▶ **YOUR OBJECTIVE**
Give the count of lines below that include the word "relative", and say nothing else.

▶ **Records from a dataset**
======

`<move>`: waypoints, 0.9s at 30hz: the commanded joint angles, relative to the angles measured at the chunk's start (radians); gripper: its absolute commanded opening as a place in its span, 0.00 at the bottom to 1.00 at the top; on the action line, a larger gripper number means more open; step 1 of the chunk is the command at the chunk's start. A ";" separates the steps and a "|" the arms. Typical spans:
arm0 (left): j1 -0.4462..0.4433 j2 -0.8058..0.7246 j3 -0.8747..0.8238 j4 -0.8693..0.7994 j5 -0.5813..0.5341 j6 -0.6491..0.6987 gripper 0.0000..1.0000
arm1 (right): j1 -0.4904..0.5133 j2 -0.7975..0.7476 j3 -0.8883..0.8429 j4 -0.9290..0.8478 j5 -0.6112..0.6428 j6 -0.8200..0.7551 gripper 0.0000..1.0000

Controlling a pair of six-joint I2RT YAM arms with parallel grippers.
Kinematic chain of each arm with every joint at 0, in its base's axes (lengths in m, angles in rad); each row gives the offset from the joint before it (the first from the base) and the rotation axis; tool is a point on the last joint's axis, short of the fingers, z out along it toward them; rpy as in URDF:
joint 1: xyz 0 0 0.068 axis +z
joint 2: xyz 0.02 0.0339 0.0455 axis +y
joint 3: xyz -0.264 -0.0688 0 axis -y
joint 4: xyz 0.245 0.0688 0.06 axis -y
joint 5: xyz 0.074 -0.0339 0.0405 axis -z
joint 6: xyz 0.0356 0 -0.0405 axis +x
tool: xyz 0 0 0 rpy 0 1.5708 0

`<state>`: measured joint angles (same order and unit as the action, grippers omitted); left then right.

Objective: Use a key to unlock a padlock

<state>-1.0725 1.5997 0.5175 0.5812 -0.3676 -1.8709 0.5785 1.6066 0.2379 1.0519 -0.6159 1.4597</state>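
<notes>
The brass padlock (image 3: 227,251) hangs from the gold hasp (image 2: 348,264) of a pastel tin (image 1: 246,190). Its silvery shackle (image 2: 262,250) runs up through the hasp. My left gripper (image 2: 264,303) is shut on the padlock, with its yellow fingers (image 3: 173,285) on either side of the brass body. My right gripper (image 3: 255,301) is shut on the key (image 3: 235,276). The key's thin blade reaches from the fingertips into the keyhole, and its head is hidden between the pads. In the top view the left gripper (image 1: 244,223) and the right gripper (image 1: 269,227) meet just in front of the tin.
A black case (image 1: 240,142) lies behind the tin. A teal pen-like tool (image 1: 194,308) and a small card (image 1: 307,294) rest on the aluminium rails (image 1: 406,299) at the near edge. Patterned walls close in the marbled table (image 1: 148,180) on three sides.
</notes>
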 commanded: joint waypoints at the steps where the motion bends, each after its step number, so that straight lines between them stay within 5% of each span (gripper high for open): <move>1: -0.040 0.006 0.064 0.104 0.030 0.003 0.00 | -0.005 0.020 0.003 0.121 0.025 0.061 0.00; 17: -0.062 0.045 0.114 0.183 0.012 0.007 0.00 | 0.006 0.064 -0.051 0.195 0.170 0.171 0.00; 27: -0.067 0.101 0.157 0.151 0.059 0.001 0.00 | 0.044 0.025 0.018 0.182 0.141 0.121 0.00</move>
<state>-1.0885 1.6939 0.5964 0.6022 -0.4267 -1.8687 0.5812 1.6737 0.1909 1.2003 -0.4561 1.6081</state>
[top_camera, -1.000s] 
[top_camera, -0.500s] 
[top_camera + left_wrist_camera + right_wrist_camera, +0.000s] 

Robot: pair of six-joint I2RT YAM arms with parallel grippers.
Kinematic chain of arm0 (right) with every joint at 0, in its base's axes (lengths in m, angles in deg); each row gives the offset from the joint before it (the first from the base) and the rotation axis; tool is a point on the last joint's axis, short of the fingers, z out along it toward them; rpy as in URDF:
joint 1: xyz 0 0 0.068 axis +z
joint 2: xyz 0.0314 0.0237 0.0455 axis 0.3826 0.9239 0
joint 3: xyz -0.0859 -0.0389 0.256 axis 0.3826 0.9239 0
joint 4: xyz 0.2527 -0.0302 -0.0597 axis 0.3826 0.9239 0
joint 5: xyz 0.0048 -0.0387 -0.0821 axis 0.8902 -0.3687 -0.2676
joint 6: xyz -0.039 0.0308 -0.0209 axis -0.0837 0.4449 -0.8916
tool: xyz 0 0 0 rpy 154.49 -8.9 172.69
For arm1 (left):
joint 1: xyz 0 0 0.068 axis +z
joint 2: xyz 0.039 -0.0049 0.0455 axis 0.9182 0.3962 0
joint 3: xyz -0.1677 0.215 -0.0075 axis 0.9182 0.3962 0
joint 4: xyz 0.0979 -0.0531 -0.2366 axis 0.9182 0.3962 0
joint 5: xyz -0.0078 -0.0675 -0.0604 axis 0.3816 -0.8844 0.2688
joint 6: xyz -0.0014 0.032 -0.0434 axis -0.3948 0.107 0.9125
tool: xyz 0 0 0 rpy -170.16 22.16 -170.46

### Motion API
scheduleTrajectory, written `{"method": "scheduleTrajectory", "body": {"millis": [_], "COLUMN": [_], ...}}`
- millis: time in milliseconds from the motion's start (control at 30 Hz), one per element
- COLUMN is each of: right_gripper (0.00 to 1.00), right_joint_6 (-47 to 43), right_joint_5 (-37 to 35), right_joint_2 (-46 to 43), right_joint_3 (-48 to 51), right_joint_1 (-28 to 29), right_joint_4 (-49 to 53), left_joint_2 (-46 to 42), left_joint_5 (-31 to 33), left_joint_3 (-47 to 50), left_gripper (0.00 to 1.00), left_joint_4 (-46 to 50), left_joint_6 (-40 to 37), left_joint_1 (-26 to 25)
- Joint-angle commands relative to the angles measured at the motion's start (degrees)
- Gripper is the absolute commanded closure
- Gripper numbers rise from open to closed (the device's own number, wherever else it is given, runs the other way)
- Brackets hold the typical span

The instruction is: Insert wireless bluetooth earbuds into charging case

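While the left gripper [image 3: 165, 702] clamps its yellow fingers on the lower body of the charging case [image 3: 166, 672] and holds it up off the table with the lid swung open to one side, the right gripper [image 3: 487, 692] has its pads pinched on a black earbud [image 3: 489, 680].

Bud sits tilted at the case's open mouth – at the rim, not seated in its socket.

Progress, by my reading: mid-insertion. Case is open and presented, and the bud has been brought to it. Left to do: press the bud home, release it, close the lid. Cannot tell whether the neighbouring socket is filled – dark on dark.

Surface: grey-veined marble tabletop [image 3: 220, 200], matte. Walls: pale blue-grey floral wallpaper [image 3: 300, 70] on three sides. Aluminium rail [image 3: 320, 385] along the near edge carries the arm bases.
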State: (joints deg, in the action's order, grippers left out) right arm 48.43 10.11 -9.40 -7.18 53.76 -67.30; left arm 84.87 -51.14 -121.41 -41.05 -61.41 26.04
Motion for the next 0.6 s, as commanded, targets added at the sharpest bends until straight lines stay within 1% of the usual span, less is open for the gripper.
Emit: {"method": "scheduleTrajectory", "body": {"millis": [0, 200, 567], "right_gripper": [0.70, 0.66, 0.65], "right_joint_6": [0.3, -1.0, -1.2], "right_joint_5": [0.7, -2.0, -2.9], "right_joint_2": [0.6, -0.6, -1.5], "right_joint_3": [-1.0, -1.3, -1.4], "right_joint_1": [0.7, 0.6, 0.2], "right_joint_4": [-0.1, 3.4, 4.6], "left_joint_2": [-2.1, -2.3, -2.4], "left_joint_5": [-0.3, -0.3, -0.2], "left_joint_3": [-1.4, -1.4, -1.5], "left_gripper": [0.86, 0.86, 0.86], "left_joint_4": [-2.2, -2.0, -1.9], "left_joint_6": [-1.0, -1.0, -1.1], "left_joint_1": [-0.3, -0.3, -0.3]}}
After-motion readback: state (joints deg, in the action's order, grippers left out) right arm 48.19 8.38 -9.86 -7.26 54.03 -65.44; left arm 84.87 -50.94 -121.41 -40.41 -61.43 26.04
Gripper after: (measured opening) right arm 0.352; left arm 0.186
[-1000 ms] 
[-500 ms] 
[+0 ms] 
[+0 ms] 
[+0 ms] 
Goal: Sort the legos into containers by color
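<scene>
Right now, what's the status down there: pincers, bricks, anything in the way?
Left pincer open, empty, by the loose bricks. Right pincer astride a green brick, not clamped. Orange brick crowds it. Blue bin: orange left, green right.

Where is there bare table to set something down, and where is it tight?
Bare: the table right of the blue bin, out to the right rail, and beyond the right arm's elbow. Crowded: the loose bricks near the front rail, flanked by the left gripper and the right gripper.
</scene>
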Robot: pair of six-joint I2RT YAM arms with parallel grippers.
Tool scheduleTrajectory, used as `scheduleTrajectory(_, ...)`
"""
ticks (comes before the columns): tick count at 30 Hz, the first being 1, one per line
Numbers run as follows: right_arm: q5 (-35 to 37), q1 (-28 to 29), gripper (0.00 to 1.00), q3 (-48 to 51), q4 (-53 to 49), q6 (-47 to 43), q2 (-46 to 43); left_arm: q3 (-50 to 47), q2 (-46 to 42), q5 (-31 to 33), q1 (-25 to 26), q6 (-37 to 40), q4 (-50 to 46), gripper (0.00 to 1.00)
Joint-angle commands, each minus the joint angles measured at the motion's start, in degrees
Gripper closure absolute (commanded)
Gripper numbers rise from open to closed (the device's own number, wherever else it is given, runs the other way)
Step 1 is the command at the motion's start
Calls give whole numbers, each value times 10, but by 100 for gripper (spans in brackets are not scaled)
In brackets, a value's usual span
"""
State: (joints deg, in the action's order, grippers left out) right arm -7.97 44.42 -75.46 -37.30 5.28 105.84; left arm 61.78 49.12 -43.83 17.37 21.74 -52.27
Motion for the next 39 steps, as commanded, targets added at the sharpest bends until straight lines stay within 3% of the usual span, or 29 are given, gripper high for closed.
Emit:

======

▶ **EXERCISE OUTPUT**
2